O Ministério das Comunicações vai economizar R$ 130 mil anuais com a adoção do e-mail do Serpro – o Expresso – que começou a ser implantado ontem. “Esse valor é referente à licença paga pelo uso do sistema atual”, disse Paulo Bernardo, no programa Bom Dia Ministro, da NBR TV, nesta quinta-feira (17).

“Além de mais seguro, com o uso da criptografia, o serviço permite outras facilidades, como a possibilidade de chamadas telefônicas usando a rede segura”, disse o ministro. Até ontem, o MiniCom usava o sistema da Microsoft.

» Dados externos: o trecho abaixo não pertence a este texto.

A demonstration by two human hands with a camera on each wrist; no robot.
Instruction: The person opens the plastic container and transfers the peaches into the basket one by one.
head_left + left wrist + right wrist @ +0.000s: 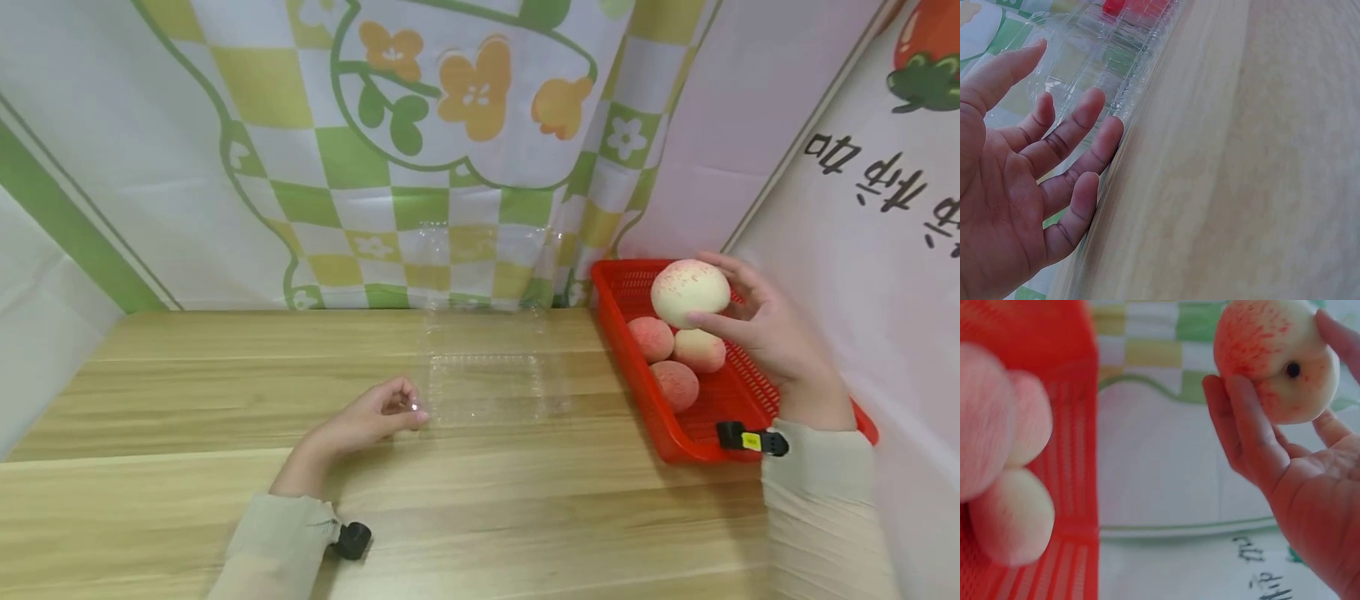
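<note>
My right hand (776, 337) holds a pale peach (688, 292) with red speckles above the red basket (637, 392). In the right wrist view, fingers and thumb grip the peach (1272, 356) from its sides, and a dark round spot shows on it. My left hand (367, 419) is beside the near left corner of a clear plastic clamshell box (487, 408), whose lid (483, 267) stands raised at the back. The left wrist view shows that hand (1029, 169) with loosely bent fingers and thumb apart, the fingertips close to the box's edge (1129, 94); contact is unclear.
Inside the basket lie three more peaches, a pink one (651, 339), a pale one (700, 350) and a redder one (675, 386). The wooden table (487, 517) ends at a checked, flowered cloth (360, 167) behind. A white printed panel (862, 275) borders the right side.
</note>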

Bernardo disse que um decreto da presidente Dilma Rousseff facilitará que os órgãos da administração pública contratem diretamente e sem licitação, redes das estatais. Com isso, as comunicações entre os ministérios, por exemplo, trafegarão pela intranet, fora do alcance de violações.

O ministro disse que outras medidas estão sendo tomadas pelo governo para minimizar o alcance de espionagens eletrônicas. Uma delas é o pedido de urgência para a aprovação do Marco Civil da Internet, que regula a neutralidade de redes e deve trazer a obrigação de que os dados gerados no Brasil sejam armazenados aqui, mesmo pelas empresas com sedes em outros países. Outra providência é a conclusão da proposta de lei de privacidade dos dados pessoais, que deve ser mandada ao Congresso Nacional pelo Ministério da Justiça brevemente.

Preço e cobertura

Paulo Bernardo respondeu diversas perguntas de radialistas sobre a qualidade do serviço celular e sobre os preços cobrados pelas operadoras que, segundo pesquisa da UIT (União Internacional de Telecomunicações), que coloca o Brasil como a tarifa mais cara do mundo. “Estamos cobrando mais investimentos das operadoras para melhorar a qualidade do serviço, que está sendo acompanhada por medições mensais”, disse.

Sobre os preços, Bernardo afirmou que a pesquisa traz algumas distorções, porque são feitos por meio dos sites das operadoras, dos planos homologados, mas que não levam em conta as promoções ofertadas. “Mas a culpa é das empresas, que colocam esses preços na internet”, disse. Ele também argumentou que a carga tributária é alta, chegando a 45%, e que está trabalhando junto aos estados para reduzir essa carga.